What to do >> Each line of the entries that mentions the string "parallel" needs to be reported.

>>>

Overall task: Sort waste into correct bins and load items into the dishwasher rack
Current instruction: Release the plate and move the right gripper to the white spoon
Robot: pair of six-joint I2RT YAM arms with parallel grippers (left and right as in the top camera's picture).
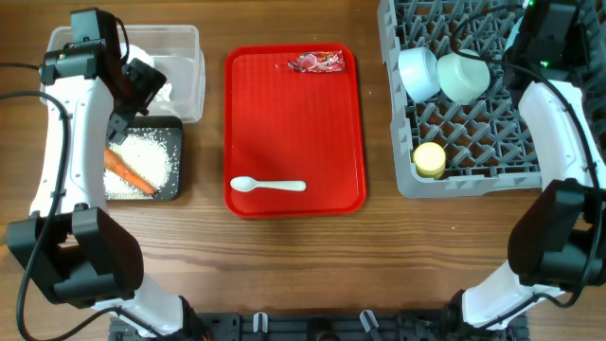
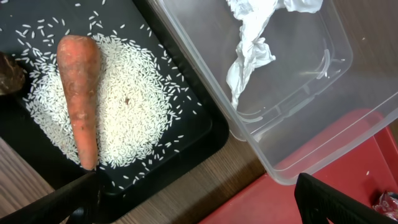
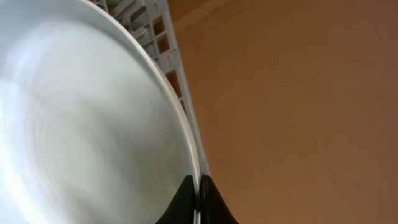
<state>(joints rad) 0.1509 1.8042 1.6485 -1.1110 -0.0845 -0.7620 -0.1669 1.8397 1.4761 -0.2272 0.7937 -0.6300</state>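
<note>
My left gripper is open and empty, above the gap between the clear tub and the black tray. The tub holds a crumpled white tissue. The black tray holds the carrot, loose rice and a brown lump. My right gripper is shut on the rim of the pale blue plate at the far right of the grey rack. Two pale bowls and the yellow cup sit in the rack.
The red tray lies mid-table with the white spoon near its front and the red wrapper at its far edge. Bare wooden table lies in front of the tray and bins.
</note>
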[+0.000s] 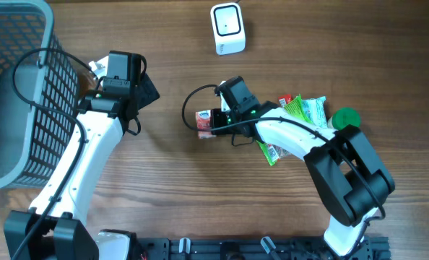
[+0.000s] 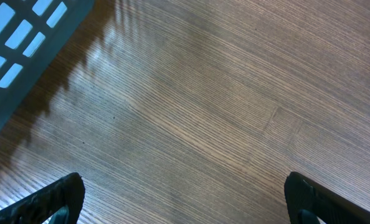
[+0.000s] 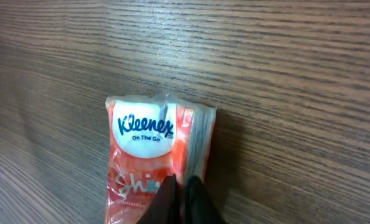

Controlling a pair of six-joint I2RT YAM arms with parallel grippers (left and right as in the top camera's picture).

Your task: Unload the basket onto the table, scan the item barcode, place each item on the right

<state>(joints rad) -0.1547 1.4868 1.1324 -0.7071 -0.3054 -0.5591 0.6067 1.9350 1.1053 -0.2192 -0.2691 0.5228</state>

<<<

Reply to the task >>
Robot: pair of six-joint I2RT YAM arms with parallel grippers (left and right as in the top camera's picture).
Controlling a pair of six-joint I2RT YAM arms with parallel grippers (left and right as in the top camera's picture).

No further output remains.